(Entries taken from a collection)
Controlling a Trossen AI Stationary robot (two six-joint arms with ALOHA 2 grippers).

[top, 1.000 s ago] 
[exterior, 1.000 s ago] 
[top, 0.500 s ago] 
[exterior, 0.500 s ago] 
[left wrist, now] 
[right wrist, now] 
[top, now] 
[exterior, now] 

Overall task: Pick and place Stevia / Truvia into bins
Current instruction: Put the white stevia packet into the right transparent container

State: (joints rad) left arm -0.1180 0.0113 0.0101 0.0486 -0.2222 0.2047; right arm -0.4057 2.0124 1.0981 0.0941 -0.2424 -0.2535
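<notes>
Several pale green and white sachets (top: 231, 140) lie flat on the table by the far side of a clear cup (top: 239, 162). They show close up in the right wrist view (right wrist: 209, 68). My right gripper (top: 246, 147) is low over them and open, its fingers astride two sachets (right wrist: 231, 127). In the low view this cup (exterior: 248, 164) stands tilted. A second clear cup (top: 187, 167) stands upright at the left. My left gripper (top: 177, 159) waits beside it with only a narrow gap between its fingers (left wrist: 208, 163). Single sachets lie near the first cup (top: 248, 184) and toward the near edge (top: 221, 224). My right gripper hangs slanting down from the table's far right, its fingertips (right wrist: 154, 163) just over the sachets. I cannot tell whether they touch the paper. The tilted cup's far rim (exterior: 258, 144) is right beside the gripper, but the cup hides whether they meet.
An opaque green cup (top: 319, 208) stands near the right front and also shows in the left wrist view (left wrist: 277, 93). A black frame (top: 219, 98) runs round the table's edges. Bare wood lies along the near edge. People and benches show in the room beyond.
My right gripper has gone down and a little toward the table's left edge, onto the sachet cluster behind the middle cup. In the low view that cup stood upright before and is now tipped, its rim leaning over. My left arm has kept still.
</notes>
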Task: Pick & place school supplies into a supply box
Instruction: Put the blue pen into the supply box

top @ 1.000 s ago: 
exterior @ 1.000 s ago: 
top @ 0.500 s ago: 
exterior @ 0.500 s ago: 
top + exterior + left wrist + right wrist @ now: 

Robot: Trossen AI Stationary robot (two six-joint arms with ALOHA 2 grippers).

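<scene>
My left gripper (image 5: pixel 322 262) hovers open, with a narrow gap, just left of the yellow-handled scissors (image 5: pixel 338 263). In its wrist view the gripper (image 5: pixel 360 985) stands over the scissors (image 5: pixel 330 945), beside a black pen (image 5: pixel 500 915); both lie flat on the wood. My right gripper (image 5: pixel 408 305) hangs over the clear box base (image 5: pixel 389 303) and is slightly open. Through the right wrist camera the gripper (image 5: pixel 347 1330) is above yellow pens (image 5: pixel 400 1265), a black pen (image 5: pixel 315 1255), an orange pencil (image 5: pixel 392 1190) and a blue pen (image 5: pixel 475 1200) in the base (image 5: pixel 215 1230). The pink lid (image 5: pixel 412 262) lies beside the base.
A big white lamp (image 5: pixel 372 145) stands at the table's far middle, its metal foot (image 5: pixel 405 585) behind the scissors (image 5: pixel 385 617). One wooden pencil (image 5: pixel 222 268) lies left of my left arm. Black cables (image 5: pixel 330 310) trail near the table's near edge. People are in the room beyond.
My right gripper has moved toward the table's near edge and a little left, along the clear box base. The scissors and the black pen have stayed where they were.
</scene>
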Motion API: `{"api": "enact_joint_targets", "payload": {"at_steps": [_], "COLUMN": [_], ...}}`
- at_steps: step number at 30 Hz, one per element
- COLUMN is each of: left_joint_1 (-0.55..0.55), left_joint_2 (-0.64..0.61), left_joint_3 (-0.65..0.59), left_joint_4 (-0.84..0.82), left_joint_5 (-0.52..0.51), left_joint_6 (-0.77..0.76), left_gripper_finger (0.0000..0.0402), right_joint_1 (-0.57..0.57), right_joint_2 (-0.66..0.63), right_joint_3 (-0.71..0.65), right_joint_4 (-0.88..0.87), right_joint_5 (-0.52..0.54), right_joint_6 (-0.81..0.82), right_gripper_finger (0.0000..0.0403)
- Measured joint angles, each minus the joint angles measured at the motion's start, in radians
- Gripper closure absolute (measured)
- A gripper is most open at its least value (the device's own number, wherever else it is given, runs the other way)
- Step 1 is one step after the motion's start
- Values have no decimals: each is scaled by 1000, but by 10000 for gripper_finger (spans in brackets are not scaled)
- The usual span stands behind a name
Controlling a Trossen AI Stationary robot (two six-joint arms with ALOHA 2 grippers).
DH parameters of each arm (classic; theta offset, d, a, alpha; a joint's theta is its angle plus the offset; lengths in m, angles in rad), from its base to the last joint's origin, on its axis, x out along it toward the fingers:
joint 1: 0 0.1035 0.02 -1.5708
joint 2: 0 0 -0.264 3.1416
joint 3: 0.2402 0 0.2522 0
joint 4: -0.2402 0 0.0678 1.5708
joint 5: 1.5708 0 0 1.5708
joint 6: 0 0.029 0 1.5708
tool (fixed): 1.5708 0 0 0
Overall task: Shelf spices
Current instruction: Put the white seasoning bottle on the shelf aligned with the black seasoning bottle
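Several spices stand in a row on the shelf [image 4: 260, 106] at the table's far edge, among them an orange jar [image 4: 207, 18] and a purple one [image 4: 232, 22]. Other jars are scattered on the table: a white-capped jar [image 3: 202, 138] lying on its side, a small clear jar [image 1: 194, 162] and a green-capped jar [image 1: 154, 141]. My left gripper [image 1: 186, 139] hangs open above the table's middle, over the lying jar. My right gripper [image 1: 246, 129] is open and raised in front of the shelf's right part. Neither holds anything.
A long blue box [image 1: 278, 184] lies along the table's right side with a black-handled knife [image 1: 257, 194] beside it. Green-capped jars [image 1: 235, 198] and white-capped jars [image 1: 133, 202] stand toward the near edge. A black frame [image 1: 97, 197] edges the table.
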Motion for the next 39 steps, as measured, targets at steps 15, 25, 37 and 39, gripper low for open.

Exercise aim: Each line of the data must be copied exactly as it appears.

Task output:
Controlling a Trossen AI Stationary robot (two six-joint arms with ALOHA 2 grippers).

[top, 1.000 s ago] 
[exterior, 1.000 s ago] 
[top, 0.500 s ago] 
[exterior, 0.500 s ago] 
[left wrist, now] 
[right wrist, now] 
[top, now] 
[exterior, now] 

Overall task: Pick and place Stevia / Truvia into bins
Current instruction: Put the white stevia packet into the right transparent container

State: (joints rad) left arm -0.1180 0.0113 0.0101 0.0486 -0.2222 0.2047; right arm -0.4057 2.0124 1.0981 0.0941 -0.2424 -0.2535
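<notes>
Several pale green and white sachets (top: 231, 140) lie flat on the table by the far side of a clear cup (top: 239, 162). They show close up in the right wrist view (right wrist: 209, 68). My right gripper (top: 246, 147) is low over them and open, its fingers astride two sachets (right wrist: 231, 127). In the low view this cup (exterior: 248, 164) stands tilted. A second clear cup (top: 187, 167) stands upright at the left. My left gripper (top: 177, 159) waits beside it with only a narrow gap between its fingers (left wrist: 208, 163). Single sachets lie near the first cup (top: 248, 184) and toward the near edge (top: 221, 224). My right gripper hangs slanting down from the table's far right, its fingertips (right wrist: 154, 163) just over the sachets. I cannot tell whether they touch the paper. The tilted cup's far rim (exterior: 258, 144) is right beside the gripper, but the cup hides whether they meet.
An opaque green cup (top: 319, 208) stands near the right front and also shows in the left wrist view (left wrist: 277, 93). A black frame (top: 219, 98) runs round the table's edges. Bare wood lies along the near edge. People and benches show in the room beyond.
My right gripper has gone down and a little toward the table's left edge, onto the sachet cluster behind the middle cup. In the low view that cup stood upright before and is now tipped, its rim leaning over. My left arm has kept still.
</notes>
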Task: Pick & place school supplies into a supply box
Instruction: Put the blue pen into the supply box

top @ 1.000 s ago: 
exterior @ 1.000 s ago: 
top @ 0.500 s ago: 
exterior @ 0.500 s ago: 
top + exterior + left wrist + right wrist @ now: 

Robot: Trossen AI Stationary robot (two six-joint arms with ALOHA 2 grippers).

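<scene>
My left gripper (image 5: pixel 322 262) hovers open, with a narrow gap, just left of the yellow-handled scissors (image 5: pixel 338 263). In its wrist view the gripper (image 5: pixel 360 985) stands over the scissors (image 5: pixel 330 945), beside a black pen (image 5: pixel 500 915); both lie flat on the wood. My right gripper (image 5: pixel 408 305) hangs over the clear box base (image 5: pixel 389 303) and is slightly open. Through the right wrist camera the gripper (image 5: pixel 347 1330) is above yellow pens (image 5: pixel 400 1265), a black pen (image 5: pixel 315 1255), an orange pencil (image 5: pixel 392 1190) and a blue pen (image 5: pixel 475 1200) in the base (image 5: pixel 215 1230). The pink lid (image 5: pixel 412 262) lies beside the base.
A big white lamp (image 5: pixel 372 145) stands at the table's far middle, its metal foot (image 5: pixel 405 585) behind the scissors (image 5: pixel 385 617). One wooden pencil (image 5: pixel 222 268) lies left of my left arm. Black cables (image 5: pixel 330 310) trail near the table's near edge. People are in the room beyond.
My right gripper has moved toward the table's near edge and a little left, along the clear box base. The scissors and the black pen have stayed where they were.
</scene>
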Motion API: `{"api": "enact_joint_targets", "payload": {"at_steps": [_], "COLUMN": [_], ...}}`
- at_steps: step number at 30 Hz, one per element
- COLUMN is each of: left_joint_1 (-0.55..0.55), left_joint_2 (-0.64..0.61), left_joint_3 (-0.65..0.59), left_joint_4 (-0.84..0.82), left_joint_5 (-0.52..0.51), left_joint_6 (-0.77..0.76), left_gripper_finger (0.0000..0.0402), right_joint_1 (-0.57..0.57), right_joint_2 (-0.66..0.63), right_joint_3 (-0.71..0.65), right_joint_4 (-0.88..0.87), right_joint_5 (-0.52..0.54), right_joint_6 (-0.81..0.82), right_gripper_finger (0.0000..0.0403)
- Measured joint angles, each minus the joint angles measured at the motion's start, in radians
- Gripper closure absolute (measured)
- A gripper is most open at its least value (the device's own number, wherever else it is given, runs the other way)
- Step 1 is one step after the motion's start
- Values have no decimals: each is scaled by 1000, but by 10000 for gripper_finger (spans in brackets are not scaled)
- The usual span stands behind a name
Controlling a Trossen AI Stationary robot (two six-joint arms with ALOHA 2 grippers).
DH parameters of each arm (classic; theta offset, d, a, alpha; a joint's theta is its angle plus the offset; lengths in m, angles in rad), from its base to the last joint's origin, on its axis, x out along it toward the fingers:
joint 1: 0 0.1035 0.02 -1.5708
joint 2: 0 0 -0.264 3.1416
joint 3: 0.2402 0 0.2522 0
joint 4: -0.2402 0 0.0678 1.5708
joint 5: 1.5708 0 0 1.5708
joint 6: 0 0.029 0 1.5708
tool (fixed): 1.5708 0 0 0
Overall task: Shelf spices
Current instruction: Put the white seasoning bottle on the shelf aligned with the black seasoning bottle
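Several spices stand in a row on the shelf [image 4: 260, 106] at the table's far edge, among them an orange jar [image 4: 207, 18] and a purple one [image 4: 232, 22]. Other jars are scattered on the table: a white-capped jar [image 3: 202, 138] lying on its side, a small clear jar [image 1: 194, 162] and a green-capped jar [image 1: 154, 141]. My left gripper [image 1: 186, 139] hangs open above the table's middle, over the lying jar. My right gripper [image 1: 246, 129] is open and raised in front of the shelf's right part. Neither holds anything.
A long blue box [image 1: 278, 184] lies along the table's right side with a black-handled knife [image 1: 257, 194] beside it. Green-capped jars [image 1: 235, 198] and white-capped jars [image 1: 133, 202] stand toward the near edge. A black frame [image 1: 97, 197] edges the table.
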Motion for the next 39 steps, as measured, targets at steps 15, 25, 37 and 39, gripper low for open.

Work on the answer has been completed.